Dal 1989 lavora a Radio Popolare-Popolare Network di Milano, dove è stato responsabile della redazione esteri (1990-1995). A cavallo tra gli anni Ottanta e Novanta ha curato diversi saggi di politica internazionale tra i quali: L’Informazione deviata, Quel che resta del mondo, Debito da morire, New Global.

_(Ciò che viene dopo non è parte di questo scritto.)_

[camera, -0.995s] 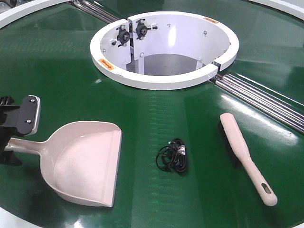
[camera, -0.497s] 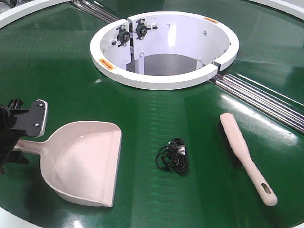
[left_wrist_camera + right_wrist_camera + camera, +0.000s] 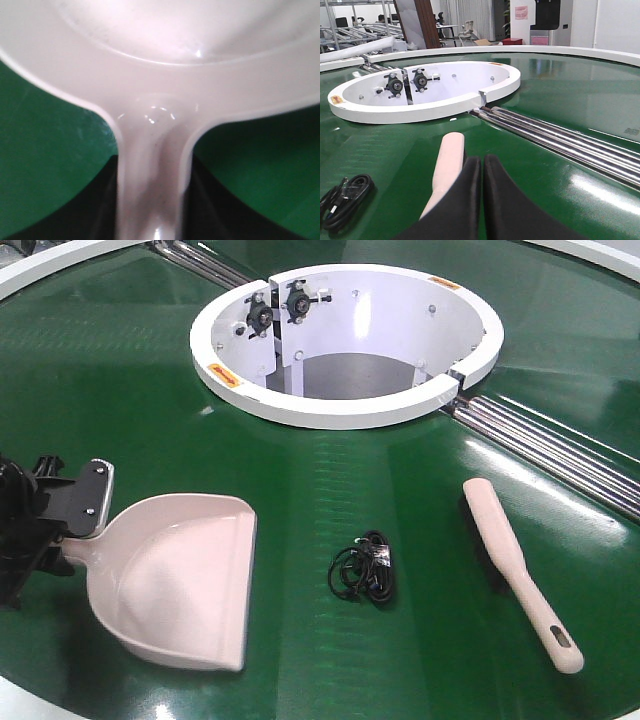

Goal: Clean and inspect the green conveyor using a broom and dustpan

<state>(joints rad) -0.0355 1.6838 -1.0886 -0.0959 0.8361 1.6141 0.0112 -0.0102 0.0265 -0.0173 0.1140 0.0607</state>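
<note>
- Fingers (image 3: 212, 207) of left gripper (image 3: 60, 525): dark, one on each side of the thin handle, pinching it just behind the scoop.
- Dustpan (image 3: 175, 580): held by that handle at the front left of the green conveyor (image 3: 120, 390), hollow side up, open lip pointing toward the near rim. Cannot tell whether the lip touches the belt.
- Left wrist view filled by pale scoop wall and handle root, green belt on both sides.
- Fingers (image 3: 512, 210) of right gripper (image 3: 481, 159): pressed together, only a thin seam between them, nothing held.
- Right gripper low over the belt, tips just beside the rounded brush end of the broom (image 3: 447, 167); no contact discernible. Not seen in front view.
- Broom (image 3: 515, 565): flat on the belt at front right, well apart from the dustpan, dark bristles along its left edge, hang-hole end toward the near rim.
- Black cable bundle (image 3: 365, 570): loose coil on the belt between dustpan and broom, touching neither.
- White ring housing (image 3: 345, 410): set into the belt beyond all three, split at two points, two black bearings on the inner wall.
- Steel rails (image 3: 550, 445): running from the ring's right-hand split out toward the right edge.
</note>
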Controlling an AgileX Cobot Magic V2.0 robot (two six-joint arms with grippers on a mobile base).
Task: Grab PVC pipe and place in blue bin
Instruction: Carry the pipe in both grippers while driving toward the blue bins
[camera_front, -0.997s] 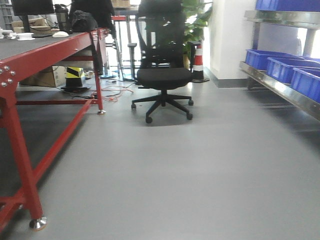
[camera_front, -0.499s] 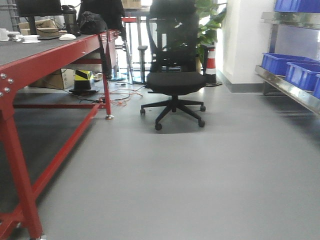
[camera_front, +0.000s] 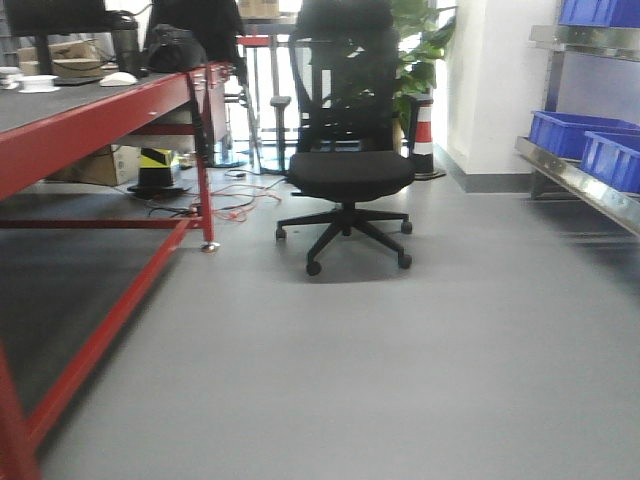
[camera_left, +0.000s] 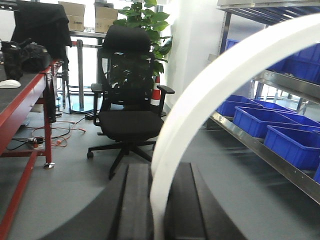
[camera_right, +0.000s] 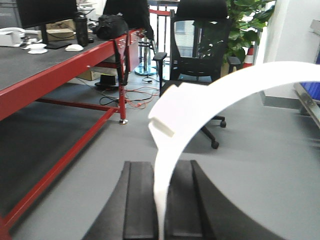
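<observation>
In the left wrist view a white curved PVC pipe (camera_left: 210, 90) arcs up and to the right from my left gripper (camera_left: 159, 170), whose black jaws are shut on its lower end. The right wrist view shows a white curved PVC pipe (camera_right: 200, 107) with a square-cut end piece, and my right gripper (camera_right: 161, 167) is shut on it. I cannot tell whether this is one pipe or two. Blue bins (camera_front: 575, 130) (camera_left: 295, 142) sit on a steel shelf at the right. Neither gripper nor pipe appears in the front view.
A red-framed workbench (camera_front: 90, 120) runs along the left. A black office chair (camera_front: 345, 170) stands ahead on the grey floor, with cables (camera_front: 235, 205) and a striped cone (camera_front: 424, 135) behind it. The steel shelf (camera_front: 580, 185) lines the right wall.
The front view has rolled forward toward the chair. The bench's near leg has slid out of frame at the bottom left, and the shelf has shifted right.
</observation>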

Ha seguito da inviato le principali crisi e i conflitti del continente africano: la caduta del regime di Menghistu in Etiopia; la nascita dell’Eritrea indipendente; la guerra civile in Somalia e la missione Restore Hope; il genocidio in Ruanda; la caduta del dittatore Mobutu in Congo.

In seguito è stato nei teatri delle crisi africane degli anni Duemila: la guerra civile in Sudan; il conflitto in Darfur e la crisi umanitaria; le tensioni in Ciad e i ripetuti attacchi guerriglieri alla capitale N’Djamena; la guerra civile in Nord Uganda; la guerra dei diamanti in Angola.

I suoi libri, tutti tradotti in diverse lingue, sono: In Africa (2003), L’Africa del Tesoro (2007), Io, Safiya (2004; riedito nel 2015 dalla nostra rivista come Lapidate Safiya), Libera (2005), La scelta di Said (2008), Buongiorno Africa. Tra capitali cinesi e nuova società civile (2011), Califfato Nero e Africa (2016). L’ultimo, del 2019, è La variabile africana.